=== WHAT IS BEING ASKED ===
Copy all lines below that use the word "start".

[[ GIVEN MATERIAL, beginning ]]

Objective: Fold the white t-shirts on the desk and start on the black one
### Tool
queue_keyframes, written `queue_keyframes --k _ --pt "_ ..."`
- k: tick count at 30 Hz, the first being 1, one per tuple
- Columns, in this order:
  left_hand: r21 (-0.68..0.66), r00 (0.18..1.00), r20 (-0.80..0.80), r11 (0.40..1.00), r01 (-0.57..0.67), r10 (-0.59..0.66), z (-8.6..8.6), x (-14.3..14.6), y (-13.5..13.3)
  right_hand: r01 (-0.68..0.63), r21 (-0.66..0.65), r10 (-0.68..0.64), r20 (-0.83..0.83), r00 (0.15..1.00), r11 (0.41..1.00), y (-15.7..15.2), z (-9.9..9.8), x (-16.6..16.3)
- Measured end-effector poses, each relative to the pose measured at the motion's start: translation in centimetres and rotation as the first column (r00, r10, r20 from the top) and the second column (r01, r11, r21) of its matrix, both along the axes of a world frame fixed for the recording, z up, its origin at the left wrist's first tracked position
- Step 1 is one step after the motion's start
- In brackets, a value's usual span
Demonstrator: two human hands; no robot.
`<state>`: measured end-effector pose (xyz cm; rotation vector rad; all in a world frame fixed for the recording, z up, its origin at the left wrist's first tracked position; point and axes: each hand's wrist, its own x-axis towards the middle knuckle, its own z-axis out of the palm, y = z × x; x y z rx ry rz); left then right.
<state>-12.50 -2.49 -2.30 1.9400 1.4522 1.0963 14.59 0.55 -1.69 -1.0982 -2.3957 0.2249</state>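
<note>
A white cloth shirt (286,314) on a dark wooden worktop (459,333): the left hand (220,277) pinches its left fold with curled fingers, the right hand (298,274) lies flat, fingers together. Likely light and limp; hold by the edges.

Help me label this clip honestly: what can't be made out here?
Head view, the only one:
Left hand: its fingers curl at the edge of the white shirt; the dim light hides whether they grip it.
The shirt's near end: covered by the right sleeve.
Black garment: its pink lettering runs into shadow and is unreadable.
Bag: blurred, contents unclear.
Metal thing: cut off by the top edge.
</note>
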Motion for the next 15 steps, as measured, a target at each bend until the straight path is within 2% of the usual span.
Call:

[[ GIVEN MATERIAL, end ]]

=== EXERCISE ANSWER ===
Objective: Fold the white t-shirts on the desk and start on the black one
- Measured end-effector poses, each relative to the pose measured at the motion's start: translation in centimetres and rotation as the first column (r00, r10, r20 from the top) and the second column (r01, r11, r21) of its matrix, both along the axes of a world frame fixed for the recording, z up, its origin at the left wrist's first tracked position
- Step 1 is one step after the motion's start

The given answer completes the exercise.